Когда в империи царит Дао, бешено несущихся жеребцов поворачивают, чтобы своим навозом они удобряли земли.
Но что это значит? спросил капрал.
Это значит, отвечала она, что люди, которые вчера были героями, а сегодня стали ворами, когда-нибудь вновь станут героями. Они и есть бешено несущиеся жеребцы, и, если мы проявим по отношению к ним мудрость Дао, их навоз удобрит будущее.
Навоз? удивился капрал.
У человека бывают выделения нескольких видов, отвечала Мама. В этом доме все еще остаются три или четыре служанки, и я уверена, что поблизости найдутся и другие женщины, которые соскучились по мужчинам за долгие годы войны. Так что не будем нанимать охранников, лучше пригласим этих жеребцов в дом. Сам увидишь.
Капрал боялся, что из этого не выйдет ничего хорошего, но замыслы и поступки Мамы соответствовали Дао, и она это знала. Вскоре начала возрождаться новая Япония, трудолюбивая и искусная, энергичная, процветающая.

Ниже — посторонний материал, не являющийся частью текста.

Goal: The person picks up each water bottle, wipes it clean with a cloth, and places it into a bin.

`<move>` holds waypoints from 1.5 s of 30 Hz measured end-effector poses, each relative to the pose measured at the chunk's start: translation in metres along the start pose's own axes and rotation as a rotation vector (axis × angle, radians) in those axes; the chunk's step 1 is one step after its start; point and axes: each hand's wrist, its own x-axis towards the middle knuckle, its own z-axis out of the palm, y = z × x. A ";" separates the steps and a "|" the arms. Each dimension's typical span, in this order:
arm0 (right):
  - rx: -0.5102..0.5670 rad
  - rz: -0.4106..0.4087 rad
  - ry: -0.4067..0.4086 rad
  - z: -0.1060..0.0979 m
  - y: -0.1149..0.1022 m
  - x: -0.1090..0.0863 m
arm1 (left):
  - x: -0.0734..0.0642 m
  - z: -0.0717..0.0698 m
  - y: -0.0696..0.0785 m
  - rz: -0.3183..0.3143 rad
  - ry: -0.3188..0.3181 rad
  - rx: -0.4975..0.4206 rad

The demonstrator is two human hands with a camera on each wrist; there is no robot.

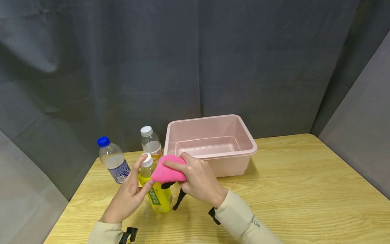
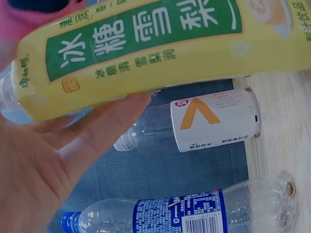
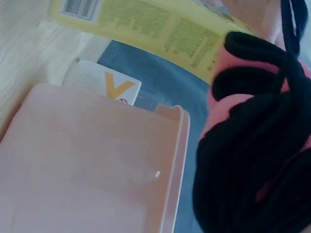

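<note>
In the head view my left hand [image 1: 129, 193] is at the upper part of a yellow-labelled drink bottle [image 1: 161, 200] with a white cap. One finger lies by the cap, and the thumb crosses in front of the shoulder, close to a soft pink and black item [image 1: 169, 169]. My right hand [image 1: 199, 178] grips this item, whose black strap [image 1: 179, 198] hangs down. Black folds [image 3: 248, 136] fill the right side of the right wrist view. In the left wrist view, fingers [image 2: 114, 114] of the left hand lie along the yellow bottle [image 2: 146, 53].
A clear bottle with a white cap [image 1: 147, 131] stands behind the yellow one. Another, blue-capped bottle [image 1: 114, 159] is at the left. Just right of them sits a pale pink plastic tub [image 1: 231, 166] on the wooden table [image 1: 304, 189]. Grey curtains [image 1: 195, 67] surround the table.
</note>
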 end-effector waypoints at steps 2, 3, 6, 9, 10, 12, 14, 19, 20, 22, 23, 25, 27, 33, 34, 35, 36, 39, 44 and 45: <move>0.057 -0.001 0.061 -0.001 0.000 0.003 | 0.000 0.000 0.000 -0.021 -0.009 -0.014; 0.088 -0.005 0.084 -0.001 0.000 0.004 | 0.000 0.000 0.001 -0.033 -0.014 -0.026; 0.153 -0.025 0.122 -0.001 -0.001 0.007 | 0.000 0.001 0.001 -0.042 -0.019 -0.044; 0.172 -0.048 0.129 -0.001 -0.002 0.009 | 0.001 0.001 0.000 -0.044 -0.021 -0.049; 0.170 -0.053 0.127 -0.001 -0.002 0.009 | 0.001 0.001 0.000 -0.043 -0.022 -0.049; 0.159 -0.058 0.121 -0.001 -0.002 0.009 | 0.001 0.001 0.000 -0.037 -0.022 -0.051; 0.141 -0.059 0.110 0.000 -0.002 0.008 | 0.001 0.001 -0.001 -0.021 -0.017 -0.040; 0.077 -0.058 0.051 0.002 0.000 0.003 | 0.001 0.001 -0.002 0.026 0.009 0.004; 0.064 -0.059 0.037 0.002 0.001 0.002 | 0.001 0.001 -0.002 0.029 0.013 0.008; 0.049 -0.057 0.014 0.002 0.003 0.001 | 0.001 0.001 -0.002 0.030 0.017 0.012; 0.041 -0.057 0.003 0.002 0.004 0.000 | 0.001 0.001 -0.002 0.029 0.018 0.011; 0.030 -0.059 -0.021 0.002 0.006 -0.001 | 0.001 0.001 -0.002 0.023 0.020 0.012; 0.026 -0.060 -0.044 0.002 0.008 -0.002 | 0.001 0.001 -0.002 0.018 0.021 0.013; 0.027 -0.080 -0.091 0.006 0.011 -0.010 | 0.000 -0.001 -0.002 -0.006 0.018 0.012; 0.025 -0.080 -0.106 0.007 0.012 -0.012 | 0.000 -0.001 -0.002 -0.008 0.018 0.012; 0.019 -0.079 -0.127 0.009 0.013 -0.014 | 0.000 -0.001 -0.002 -0.008 0.019 0.012; 0.010 -0.076 -0.155 0.010 0.014 -0.016 | -0.001 -0.001 -0.002 -0.008 0.020 0.013; -0.031 -0.074 -0.255 0.015 0.016 -0.021 | -0.001 -0.002 -0.002 -0.009 0.022 0.014; -0.090 -0.076 -0.396 0.022 0.019 -0.028 | 0.000 0.000 -0.001 -0.015 0.014 0.009; -0.109 -0.081 -0.427 0.023 0.020 -0.030 | 0.000 0.001 -0.001 -0.014 0.011 0.010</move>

Многие старые традиции ушли в прошлое, но ничто не изменилось заметнее, чем нравы и обычаи публичных домов, с которыми Мама познакомилась ребенком, в которых совершенствовалась девушкой и с которыми рассталась молодой женщиной, – изысканное и совершенное знание мужчин, неотъемлемая принадлежность японского борделя, каким бы жалким он ни казался с виду, – по-настоящему уникальные и утонченные ворота в мир, которому не было равных, кроме, пожалуй, путей мистиков, ищущих утешения не в этом мире, а в потустороннем.
Изысканные бордели предвоенных лет сменились блестящими барами лет послевоенных, но потом американские солдаты ушли, и японские мужчины успокоились и начали обдумывать уроки войны и оккупации. Потерпев поражение в попытке завоевать Азию, японские ветераны приняли мир и построили промышленность, чтобы обеспечивать американцев, а, те в свою очередь, одержав победу, теперь вели войны по всему континенту, опустошая огромные территории, восполнявшие потери за счет японских товаров и производств, чтобы восстанавливать разрушенное, – и так Япония достигла процветания, еще двадцать лет назад и не снившееся ни одному милитаристу или ультранационалисту.
Но неожиданный поворот истории, благодаря которому Япония, проиграв войну, обрела больше, чем утратила, не обошелся без потерь. Где-то в лихорадочной неразберихе, по мере победного шествия демократии, исчез традиционный японский бордель, унеся с собой оригинальное восточное искусство любви и одно из редчайших творений – японскую гейшу.
Никто больше не хотел платить деньги за постигшее множество пленительных искусств и уловок тело женщины, за аристократическую улыбку, за тонкие замечания и несравненную остроту ума в игре в палочки. Деловые люди новой Японии были по горло заняты своими нынешними товарами и товарами, которые они вот-вот приобретут, так что, когда приходило время расслабиться, они предпочитали лежать на спинах в массажном кабинете, глядя сквозь пар в потолок, подсчитывать прибыли, подыскивать новые рынки, предаваться одиноким, величавым мечтаниям, пока уверенные руки невидимой женщины не покажутся в клубах пара и не станут ласкать их, быстро доводя процесс до победного завершения.